Could you transcribe the entries below exactly, without any of the pictures?
[[ Data for analysis, beginning ]]
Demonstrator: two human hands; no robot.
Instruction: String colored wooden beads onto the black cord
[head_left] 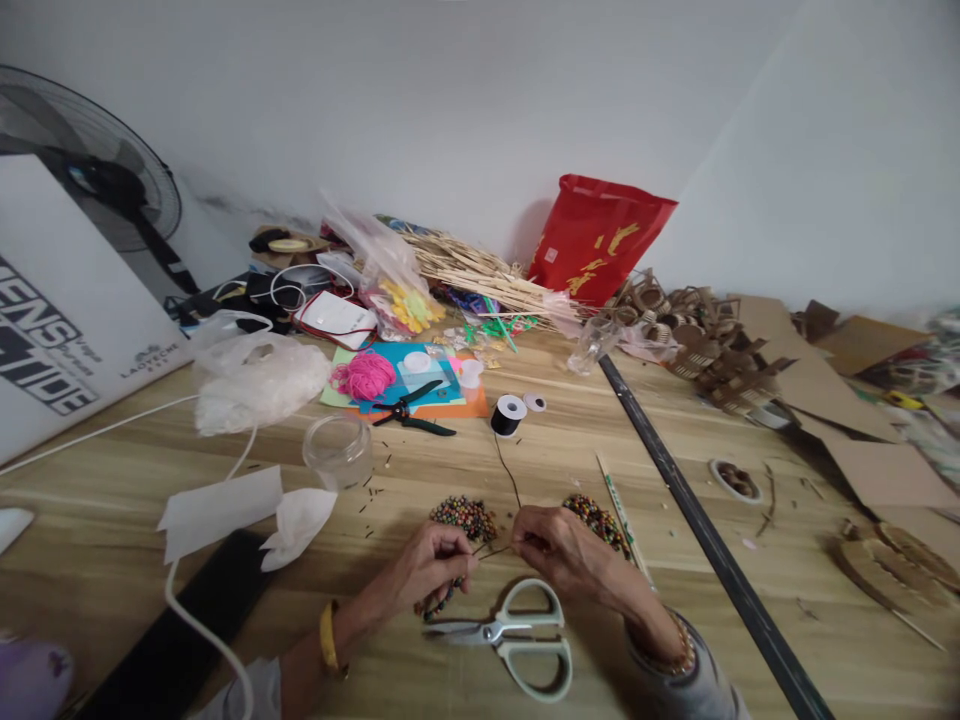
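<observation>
Between my two hands a thin dark cord (491, 552) is stretched. My left hand (431, 565) pinches one part of it, and a short strand of colourful beads (442, 600) hangs beneath those fingers. With closed fingertips, my right hand (559, 545) grips the other part. More cord runs up from near the right hand to a black spool of cord (506, 415). A pile of small multicoloured beads (465, 515) lies just beyond the left hand; a second bead pile (596, 522) is partly covered by the right. Pale-handled scissors (495, 632) lie open below both hands.
A glass jar (337, 455), pruning pliers (412, 412) and pink yarn (365, 375) are left of the spool. To the right, a long dark strip (697, 510) crosses the table. A red bag (600, 240) leans on the wall, near woven pieces and cardboard (862, 415).
</observation>
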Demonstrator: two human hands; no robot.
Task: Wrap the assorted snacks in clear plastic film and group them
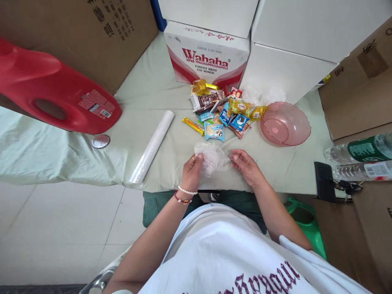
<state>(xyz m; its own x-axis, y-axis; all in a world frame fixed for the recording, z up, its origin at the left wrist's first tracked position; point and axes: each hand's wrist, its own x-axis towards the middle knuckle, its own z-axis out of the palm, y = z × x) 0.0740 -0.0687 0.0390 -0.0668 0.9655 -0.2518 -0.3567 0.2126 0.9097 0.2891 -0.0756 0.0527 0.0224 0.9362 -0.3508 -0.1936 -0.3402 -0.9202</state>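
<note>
I see thin, crumpled, see-through plastic film (214,161) held over the near side of the cloth-covered table (180,139). The left hand (192,169) pinches its left part between thumb and fingers; the right hand (247,168) curls at its right edge, and I can't tell whether it grips. I can't make out the film's full outline. A red plastic jug (69,98) is cut off at left. Colourful wrapped snacks (214,132) lie beyond the film, between a white plastic roll (152,147) and a pink translucent bowl (292,126).
</note>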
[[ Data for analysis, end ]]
• [Written response]
Demonstrator: two human hands; no robot.
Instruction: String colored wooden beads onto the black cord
[head_left] 
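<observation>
Between my two hands a thin dark cord (491, 552) is stretched. My left hand (431, 565) pinches one part of it, and a short strand of colourful beads (442, 600) hangs beneath those fingers. With closed fingertips, my right hand (559, 545) grips the other part. More cord runs up from near the right hand to a black spool of cord (506, 415). A pile of small multicoloured beads (465, 515) lies just beyond the left hand; a second bead pile (596, 522) is partly covered by the right. Pale-handled scissors (495, 632) lie open below both hands.
A glass jar (337, 455), pruning pliers (412, 412) and pink yarn (365, 375) are left of the spool. To the right, a long dark strip (697, 510) crosses the table. A red bag (600, 240) leans on the wall, near woven pieces and cardboard (862, 415).
</observation>
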Demonstrator: two human hands; no robot.
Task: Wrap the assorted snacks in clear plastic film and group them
<state>(xyz m; its own x-axis, y-axis; all in a world frame fixed for the recording, z up, its origin at the left wrist's first tracked position; point and axes: each hand's wrist, its own x-axis towards the middle knuckle, its own z-axis out of the palm, y = z × x) 0.0740 -0.0687 0.0390 -0.0668 0.9655 -0.2518 -0.3567 0.2126 0.9097 0.2891 -0.0756 0.0527 0.0224 0.9362 -0.3508 -0.1936 -0.3402 -0.9202</state>
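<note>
I see thin, crumpled, see-through plastic film (214,161) held over the near side of the cloth-covered table (180,139). The left hand (192,169) pinches its left part between thumb and fingers; the right hand (247,168) curls at its right edge, and I can't tell whether it grips. I can't make out the film's full outline. A red plastic jug (69,98) is cut off at left. Colourful wrapped snacks (214,132) lie beyond the film, between a white plastic roll (152,147) and a pink translucent bowl (292,126).
</note>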

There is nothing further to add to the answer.